Erin's Garden

The story of a garden...

In 2014 the four large vegetable beds in Erin's

garden were home to thriving weeds. Despite

some wonderful crops of tomatoes and corn,

initial enthusiasm for home grown vegies had

waned due to lack of time and knowledge.

Still, Erin wanted fresh, unsprayed food for the

family, and as a home-schooling parent she saw

home food growing as an important part of her

daughters’ education. But help was needed to get

the garden organised and flourishing.

An advertisement in a favourite local café led to

‘The backyard Vegetable’ joining the family on a

weekly basis to guide the work and learning in

the garden. 

School lessons now included applied maths

(measuring, drawing scaled plans), microscopy

(up close and personal with pollen grains,

insects, pond life and plant cells), soil science,

plant identification and propagation, seed saving,

life cycles of garden insects, knot tying, the use of

hand and power tools, and creative ways to use

seasonal over-abundances of garden produce.

Thursday mornings have become favourite times

- what can be better than working and learning

together to grow food for the table and to share?

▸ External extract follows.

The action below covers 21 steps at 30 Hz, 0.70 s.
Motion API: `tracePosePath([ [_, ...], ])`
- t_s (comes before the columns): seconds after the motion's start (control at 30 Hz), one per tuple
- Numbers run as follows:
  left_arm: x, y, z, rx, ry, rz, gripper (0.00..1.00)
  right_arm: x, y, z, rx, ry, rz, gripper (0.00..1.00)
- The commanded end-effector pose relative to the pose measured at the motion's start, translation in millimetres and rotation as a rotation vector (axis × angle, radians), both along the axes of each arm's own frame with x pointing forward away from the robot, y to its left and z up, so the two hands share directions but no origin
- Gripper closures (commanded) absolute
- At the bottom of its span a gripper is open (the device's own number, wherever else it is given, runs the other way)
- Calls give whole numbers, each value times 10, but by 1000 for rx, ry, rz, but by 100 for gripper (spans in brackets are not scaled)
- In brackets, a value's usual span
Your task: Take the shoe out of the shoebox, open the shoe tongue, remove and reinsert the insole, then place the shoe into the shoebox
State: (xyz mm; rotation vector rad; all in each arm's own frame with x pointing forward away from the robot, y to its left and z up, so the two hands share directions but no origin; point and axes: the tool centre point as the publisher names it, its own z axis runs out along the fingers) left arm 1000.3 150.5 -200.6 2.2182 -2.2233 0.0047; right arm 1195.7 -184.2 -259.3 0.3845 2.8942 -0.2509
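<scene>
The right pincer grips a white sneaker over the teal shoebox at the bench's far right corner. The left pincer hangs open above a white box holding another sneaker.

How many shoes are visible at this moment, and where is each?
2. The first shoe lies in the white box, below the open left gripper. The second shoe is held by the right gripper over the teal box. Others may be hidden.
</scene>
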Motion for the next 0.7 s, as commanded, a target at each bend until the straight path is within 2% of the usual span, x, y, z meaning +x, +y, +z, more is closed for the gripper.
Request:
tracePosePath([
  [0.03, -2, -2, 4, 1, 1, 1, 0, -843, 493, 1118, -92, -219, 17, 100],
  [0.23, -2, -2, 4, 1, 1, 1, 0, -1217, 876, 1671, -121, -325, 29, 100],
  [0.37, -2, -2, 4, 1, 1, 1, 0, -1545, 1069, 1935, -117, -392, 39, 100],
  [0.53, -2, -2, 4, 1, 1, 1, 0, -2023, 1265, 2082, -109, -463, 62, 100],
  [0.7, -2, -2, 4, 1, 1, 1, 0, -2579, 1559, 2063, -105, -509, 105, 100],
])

The weeds came out, the vegetables went in,

new garden beds were created and meals

began to include lots of freshly picked foods.



Gardening with limited eyesight is an extra challenge, and Erin

seriously wondered if it was going to continue to be possible for her.

A YouTube video* of Jeremy Scott, an award-winning British gardener

who is blind  made her think again: ‘Well, I’ve got no excuse now, have I!’

Public gardens often include a sensory garden for people who don't see well but Erin wants

a garden she can work in to produce food, as well as a garden that is beautiful for all to enjoy,

and a garden that provides habitat for native insects and birds.

So the planning began: How to make this garden workable for a gardener who sees less and less

     each year?  There were two immediate difficulties:


 Getting lost

You make your way to a corner of the garden, you do a bit of work here, a bit of work there, you turn

     around from time to time and then... Which way are you facing?? How do you get back to the house?

Finding things

Locating specific vegetables or herbs in our mixed plantings was not easy.

Easy maintenance would be important too, including fewer edges for the kikuyu lawn to breach,

     and less mowing.


Coming soon! A picture!

The second point was quickly dealt with.

Growing each plant variety in distinct rows or

sections marked out with lengths of garden

stakes, or better still off-cuts of white pvc pipe

makes finding plants for harvesting or

watering easier.

Strategies for locating oneself in a large-ish backyard are trickier.

Sound will help. Windchimes or water trickling will give some direction-finding points.

Scented and textured plants, and even bollards can indicate position in the yard.

But first up was the path, we decided. A circling path so that it doesn't matter which way you walk, it will

always lead you back to the house.

The path is definitely the starting point.

It will define edges and future garden beds,and makes access easier for everyone.

Enter Kushala, Ari and Anu*. Three weeks of muddy digging, mortaring of bricks, laying of gravel,

and compacting of topping produced a beautifully curving path, surpassing all our expectations.